(This post is a summary of part of Wayne Grudem’s talk today at RTS Charlotte’s Fall Lecture Series.)
Until about 1550 AD, there had been almost zero economic growth for centuries– that is, no substantial increase in per capita annual income. From about 1550 to 1750, slow economic growth began to spread, especially in Northern Europe. In about 1770 economic history changed forever with the dawn of the Industrial Revolution; per capita income began to grow dramatically, and the growth hasn’t stopped. In 1750, the ratio of per capita income in rich vs. poor nations was about 5:1; today it’s about 400:1.

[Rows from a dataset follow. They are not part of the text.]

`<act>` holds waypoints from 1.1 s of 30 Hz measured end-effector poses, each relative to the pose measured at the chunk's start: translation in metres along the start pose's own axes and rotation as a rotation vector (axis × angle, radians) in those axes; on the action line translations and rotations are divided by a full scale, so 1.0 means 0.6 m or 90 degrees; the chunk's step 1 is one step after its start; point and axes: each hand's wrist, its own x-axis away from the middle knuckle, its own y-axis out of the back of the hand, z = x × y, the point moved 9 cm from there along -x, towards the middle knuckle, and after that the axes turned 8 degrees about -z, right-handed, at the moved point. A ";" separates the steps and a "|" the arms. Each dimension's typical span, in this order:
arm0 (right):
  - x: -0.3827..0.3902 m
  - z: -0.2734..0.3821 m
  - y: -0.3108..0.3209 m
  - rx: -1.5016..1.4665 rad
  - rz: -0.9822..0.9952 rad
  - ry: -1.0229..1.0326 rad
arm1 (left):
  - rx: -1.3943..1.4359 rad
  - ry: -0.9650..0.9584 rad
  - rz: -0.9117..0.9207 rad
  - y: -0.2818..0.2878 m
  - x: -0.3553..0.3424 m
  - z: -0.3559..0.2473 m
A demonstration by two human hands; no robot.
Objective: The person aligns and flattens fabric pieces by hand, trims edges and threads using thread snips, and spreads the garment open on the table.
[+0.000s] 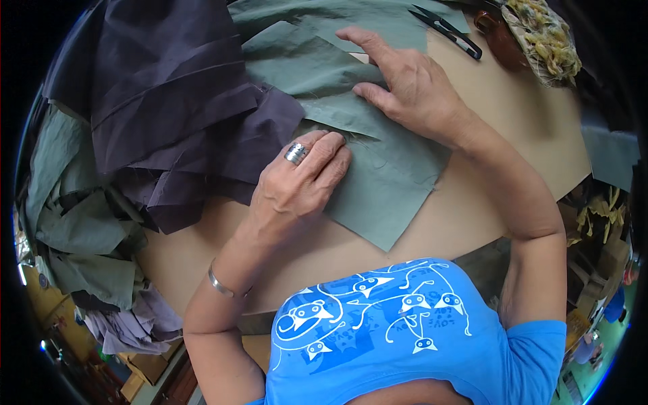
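Note:
My left hand (300, 179), with a wide silver ring, has its fingers curled onto the edge of a grey-green fabric piece (378, 202), fingertips partly hidden. My right hand (405, 81) is held over the upper part of the green cloth, thumb and index finger apart, nothing visible between them. Beside my left hand lies a pile of dark purple-grey fabric (169, 94). More green cloth is layered behind both hands.
Black scissors (447, 32) lie at the back right of the tan tabletop (520, 148), near a brown object (499, 47) topped with yellowish fibrous material. Draped green scraps (88, 229) and lilac cloth (135, 324) sit at the left edge. Cluttered items fill the space below right.

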 end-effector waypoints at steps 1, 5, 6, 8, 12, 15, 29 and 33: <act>-0.001 0.002 -0.005 -0.003 0.001 0.002 | -0.012 -0.027 -0.014 0.001 0.004 -0.001; -0.003 0.012 0.008 -0.104 -0.080 0.063 | 0.000 0.051 0.040 0.001 0.011 0.007; -0.006 0.012 0.012 -0.075 -0.096 0.086 | -0.002 0.052 0.040 0.000 0.010 0.010; 0.003 0.013 0.009 -0.063 -0.140 0.105 | 0.035 0.107 0.036 -0.001 0.009 0.026; 0.016 0.014 -0.002 0.023 -0.153 0.121 | -0.163 0.186 0.018 0.027 0.005 0.079; 0.019 0.021 -0.012 0.077 -0.091 0.125 | -0.116 0.226 -0.015 0.047 0.020 0.115; 0.091 0.129 0.017 0.282 -0.245 0.446 | 0.041 0.282 0.042 0.069 0.041 0.095; 0.163 0.178 -0.033 0.181 -0.092 0.587 | -0.004 0.293 0.012 0.069 0.033 0.108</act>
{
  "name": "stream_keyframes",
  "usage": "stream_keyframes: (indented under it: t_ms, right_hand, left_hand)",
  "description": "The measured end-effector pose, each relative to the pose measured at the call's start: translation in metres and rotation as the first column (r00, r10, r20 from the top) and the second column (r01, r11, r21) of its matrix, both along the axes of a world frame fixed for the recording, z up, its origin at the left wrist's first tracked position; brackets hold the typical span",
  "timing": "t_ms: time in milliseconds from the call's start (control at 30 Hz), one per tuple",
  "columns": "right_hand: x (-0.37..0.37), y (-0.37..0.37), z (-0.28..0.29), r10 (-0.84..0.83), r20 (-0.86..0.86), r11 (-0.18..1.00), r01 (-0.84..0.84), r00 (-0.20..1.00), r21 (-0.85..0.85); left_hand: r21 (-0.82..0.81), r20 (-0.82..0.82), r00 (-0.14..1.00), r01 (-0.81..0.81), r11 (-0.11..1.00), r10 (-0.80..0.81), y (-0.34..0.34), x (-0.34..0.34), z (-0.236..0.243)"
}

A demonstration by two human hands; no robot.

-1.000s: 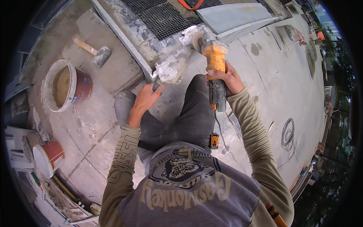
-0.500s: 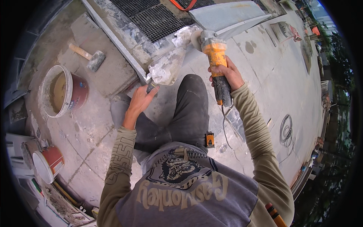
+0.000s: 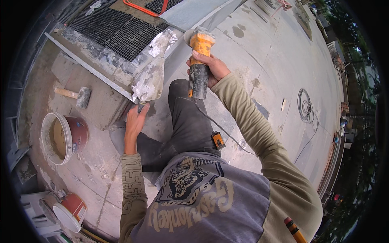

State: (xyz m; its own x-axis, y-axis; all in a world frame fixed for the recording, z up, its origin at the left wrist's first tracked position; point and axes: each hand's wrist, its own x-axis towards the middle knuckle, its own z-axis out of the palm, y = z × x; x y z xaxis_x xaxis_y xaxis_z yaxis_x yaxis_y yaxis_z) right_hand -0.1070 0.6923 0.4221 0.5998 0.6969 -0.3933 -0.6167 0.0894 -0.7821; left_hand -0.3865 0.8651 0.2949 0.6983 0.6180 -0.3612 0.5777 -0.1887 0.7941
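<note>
My right hand [image 3: 215, 67] is wrapped round the body of a yellow and black angle grinder [image 3: 199, 77]. Its pale disc [image 3: 188, 37] points away from me, close to the edge of a grey stone slab [image 3: 190, 16]; whether they touch I cannot tell. In my left hand [image 3: 135, 121] is the dark handle of a trowel [image 3: 152, 83], its broad blade smeared white and grey. The blade reaches forward beside the mortar-stained ledge. A crumpled white wrapping [image 3: 162, 43] lies just past its tip.
To my left stand a mortar bucket [image 3: 77, 131], a mallet [image 3: 84, 97] and a second red and white bucket [image 3: 67, 216]. Black grid mats [image 3: 129, 36] and an orange-handled tool [image 3: 139, 9] lie ahead. The grinder's cord [image 3: 219, 123] trails past my leg; a coiled cable [image 3: 306, 106] rests at right.
The view has shifted, so most things sit further left in it. Both hands keep their hold on the angle grinder and the trowel.
</note>
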Motion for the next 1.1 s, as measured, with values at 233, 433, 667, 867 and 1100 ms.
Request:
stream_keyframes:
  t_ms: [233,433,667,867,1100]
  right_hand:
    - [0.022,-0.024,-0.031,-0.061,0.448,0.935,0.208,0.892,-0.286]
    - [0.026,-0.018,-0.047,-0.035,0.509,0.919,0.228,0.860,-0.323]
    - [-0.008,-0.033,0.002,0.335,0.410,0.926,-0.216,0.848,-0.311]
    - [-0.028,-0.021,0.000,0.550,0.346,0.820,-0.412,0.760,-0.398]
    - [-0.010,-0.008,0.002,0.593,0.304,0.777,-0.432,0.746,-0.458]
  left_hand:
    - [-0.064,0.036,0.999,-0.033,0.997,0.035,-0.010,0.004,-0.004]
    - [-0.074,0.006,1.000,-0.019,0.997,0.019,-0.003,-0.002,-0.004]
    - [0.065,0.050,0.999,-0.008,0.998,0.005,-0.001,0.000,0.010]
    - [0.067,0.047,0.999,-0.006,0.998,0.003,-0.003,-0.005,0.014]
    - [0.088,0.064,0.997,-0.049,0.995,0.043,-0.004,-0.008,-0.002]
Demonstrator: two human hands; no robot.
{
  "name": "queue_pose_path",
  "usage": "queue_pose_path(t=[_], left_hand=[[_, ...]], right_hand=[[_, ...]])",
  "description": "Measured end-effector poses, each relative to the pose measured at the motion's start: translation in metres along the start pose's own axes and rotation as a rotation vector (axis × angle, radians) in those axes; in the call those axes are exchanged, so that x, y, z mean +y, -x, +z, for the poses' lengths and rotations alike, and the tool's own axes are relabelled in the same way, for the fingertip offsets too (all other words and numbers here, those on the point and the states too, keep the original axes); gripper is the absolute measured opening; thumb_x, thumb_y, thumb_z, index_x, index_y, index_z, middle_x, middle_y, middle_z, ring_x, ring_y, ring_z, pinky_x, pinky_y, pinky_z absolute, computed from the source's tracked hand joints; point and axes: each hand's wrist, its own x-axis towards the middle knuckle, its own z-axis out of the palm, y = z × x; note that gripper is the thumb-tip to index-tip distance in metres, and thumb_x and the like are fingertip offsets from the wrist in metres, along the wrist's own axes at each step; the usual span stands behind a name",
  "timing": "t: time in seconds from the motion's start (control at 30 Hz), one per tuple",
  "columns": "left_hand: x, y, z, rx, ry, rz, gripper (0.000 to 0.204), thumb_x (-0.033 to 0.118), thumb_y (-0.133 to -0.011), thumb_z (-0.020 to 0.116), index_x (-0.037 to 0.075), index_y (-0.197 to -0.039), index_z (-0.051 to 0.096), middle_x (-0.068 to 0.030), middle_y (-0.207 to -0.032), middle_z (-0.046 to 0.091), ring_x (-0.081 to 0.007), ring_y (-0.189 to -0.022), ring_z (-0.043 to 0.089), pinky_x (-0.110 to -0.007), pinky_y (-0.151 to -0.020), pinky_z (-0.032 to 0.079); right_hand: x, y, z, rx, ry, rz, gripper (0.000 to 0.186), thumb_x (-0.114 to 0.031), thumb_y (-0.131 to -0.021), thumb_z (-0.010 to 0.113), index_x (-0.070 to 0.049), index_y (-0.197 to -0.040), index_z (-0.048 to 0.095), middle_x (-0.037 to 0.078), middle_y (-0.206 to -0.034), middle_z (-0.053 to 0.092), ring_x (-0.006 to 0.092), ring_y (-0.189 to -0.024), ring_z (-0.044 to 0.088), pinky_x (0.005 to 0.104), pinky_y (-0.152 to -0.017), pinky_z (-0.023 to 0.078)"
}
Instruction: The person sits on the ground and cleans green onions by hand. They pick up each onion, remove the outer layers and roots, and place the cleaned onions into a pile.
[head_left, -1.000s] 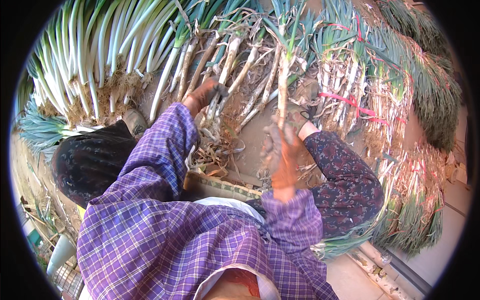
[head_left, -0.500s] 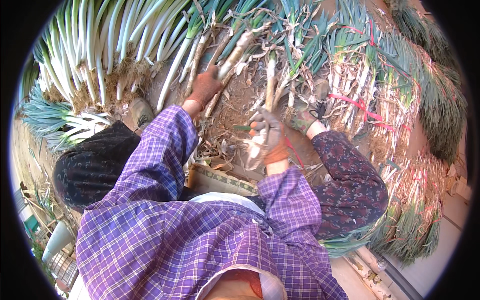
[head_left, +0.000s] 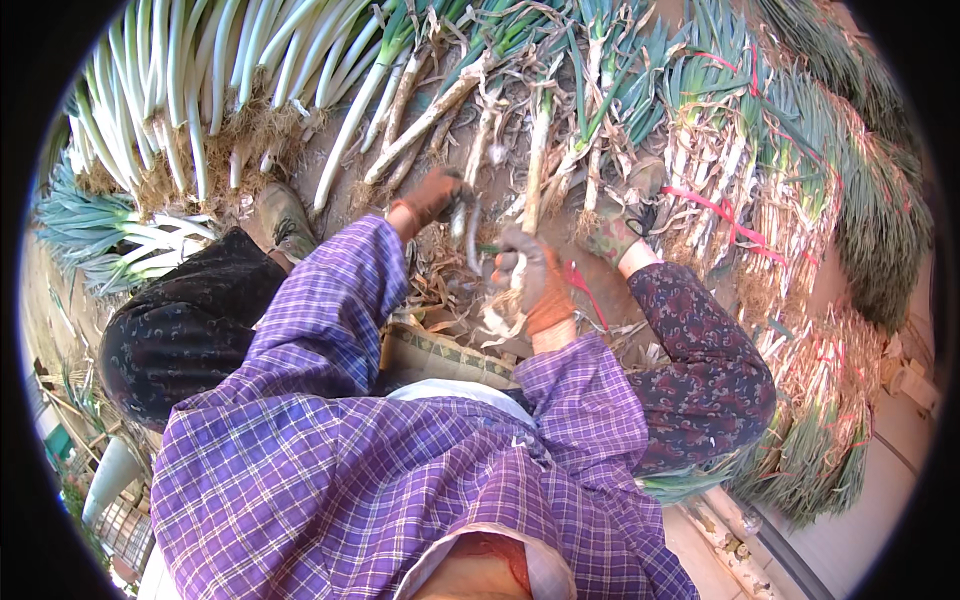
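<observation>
My left hand (head_left: pixel 437 195), in a brown-orange glove, has its fingers curled at the lower end of a pale leek (head_left: pixel 482 135) lying on the ground. A pale, blurred strip hangs beside those fingers. Closed in a fist, my right hand (head_left: pixel 540 280) wears a grey and orange glove. Whitish dry leek skin (head_left: pixel 502 322) sticks out below the fist. Just beyond it is the root end of another leek (head_left: pixel 537 150); whether the hand touches it I cannot tell. A thicker brown-skinned leek (head_left: pixel 430 125) lies slantwise beyond my left hand.
Clean white leeks (head_left: pixel 190 90) with roots are heaped at the far left, with a smaller pile (head_left: pixel 150 245) nearer. Bundles tied with red ribbon (head_left: pixel 720 210) line the right. Dry scraps (head_left: pixel 440 285) litter the soil between my shoes, by a patterned cloth edge (head_left: pixel 445 357).
My left hand has left the thicker leek, moving right and nearer to me, onto another stalk. The thicker leek now lies slanted on the ground. My right hand stays nearly in place.
</observation>
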Motion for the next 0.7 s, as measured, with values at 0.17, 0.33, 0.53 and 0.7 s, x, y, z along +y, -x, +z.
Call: queue_pose_path(t=[0.17, 0.33, 0.53, 0.7], left_hand=[[0.024, 0.015, 0.010, -0.292, 0.372, 0.284, 0.023, 0.019, -0.081, 0.061, 0.002, -0.097, 0.061, -0.0049, -0.070, 0.056, -0.0113, -0.055, 0.051, -0.026, -0.050, 0.043], [0.071, 0.049, 0.028, -0.439, 0.628, 0.204, 0.027, 0.022, -0.078, 0.066, 0.001, -0.092, 0.058, -0.0027, -0.067, 0.056, -0.0112, -0.057, 0.052, -0.024, -0.052, 0.041], [0.084, 0.066, 0.043, -0.445, 0.330, 0.217, 0.032, 0.023, -0.072, 0.072, 0.000, -0.092, 0.062, -0.0001, -0.065, 0.056, -0.0073, -0.053, 0.051, -0.021, -0.047, 0.038], [0.096, 0.080, 0.083, -0.294, -0.367, -0.103, 0.026, 0.020, -0.079, 0.069, 0.000, -0.095, 0.069, -0.0031, -0.067, 0.064, -0.0081, -0.049, 0.055, -0.023, -0.042, 0.044]], right_hand=[[-0.035, 0.015, -0.019, 0.050, -0.028, 0.022, 0.025, -0.026, -0.085, 0.065, -0.004, -0.090, 0.057, 0.002, -0.064, 0.051, 0.0112, -0.051, 0.049, 0.0244, -0.042, 0.041], [-0.035, 0.030, -0.018, -0.028, -0.088, 0.059, 0.026, -0.028, -0.085, 0.064, -0.003, -0.086, 0.058, 0.003, -0.062, 0.054, 0.0133, -0.049, 0.051, 0.0265, -0.042, 0.043], [-0.009, 0.014, -0.016, -0.114, -0.268, -0.049, 0.024, -0.021, -0.086, 0.057, 0.001, -0.096, 0.061, 0.009, -0.077, 0.064, 0.0211, -0.062, 0.063, 0.0312, -0.060, 0.055], [0.038, -0.025, -0.056, -0.205, -0.304, 0.034, 0.026, -0.020, -0.082, 0.059, -0.001, -0.098, 0.065, 0.008, -0.090, 0.065, 0.0202, -0.077, 0.061, 0.0322, -0.075, 0.052]])
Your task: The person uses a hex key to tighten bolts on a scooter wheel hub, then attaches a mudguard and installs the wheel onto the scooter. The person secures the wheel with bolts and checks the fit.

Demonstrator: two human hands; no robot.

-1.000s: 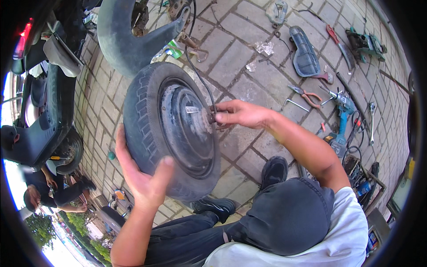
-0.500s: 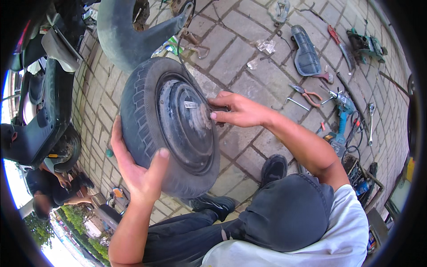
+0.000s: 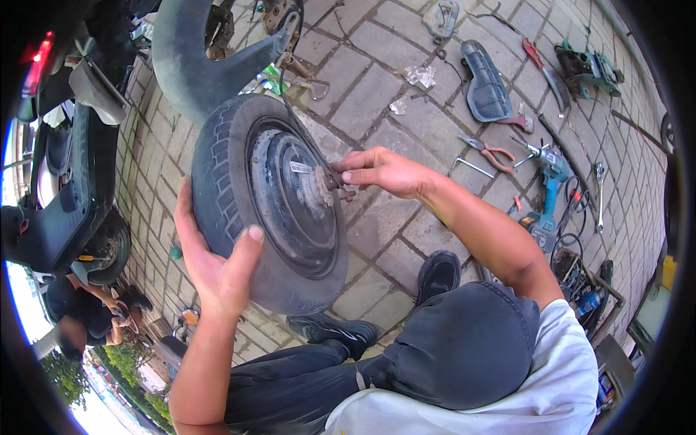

It wasn’t that everybody started in the middle, some nations became poorer and some became richer. Everybody started at about the same place: poor!
How did this come about? What has made the last 500 years so dramatically different than the previous several thousand?
In his book The Wealth and Poverty of Nations, Harvard history professor David Landes (who is not a professing Christian) credits the Protestant Reformation, beginning with Luther in early 16th-century Germany.
The Reformation brought a new idea: what’s become known as the “Protestant work ethic” or the “Reformed doctrine of vocation.” It was a huge shift in how men and women approached work. Work was no longer seen as a necessary evil, but a way to serve God and fulfill his command to exercise dominion over the earth. For centuries prior to the Reformation, the dominant view was that to really serve God, one had to be a nun or a priest– incidentally, fields that make little economic contribution to society.
With the Reformation, men and women began to see their everyday life as a sphere where they could serve and please God. The farmer, the blacksmith, the housemaid all did work that mattered to God. This understanding provided an incentive for innovation, development, investment, and all sorts of other things that lead to economic growth. The results changed the face of the whole planet.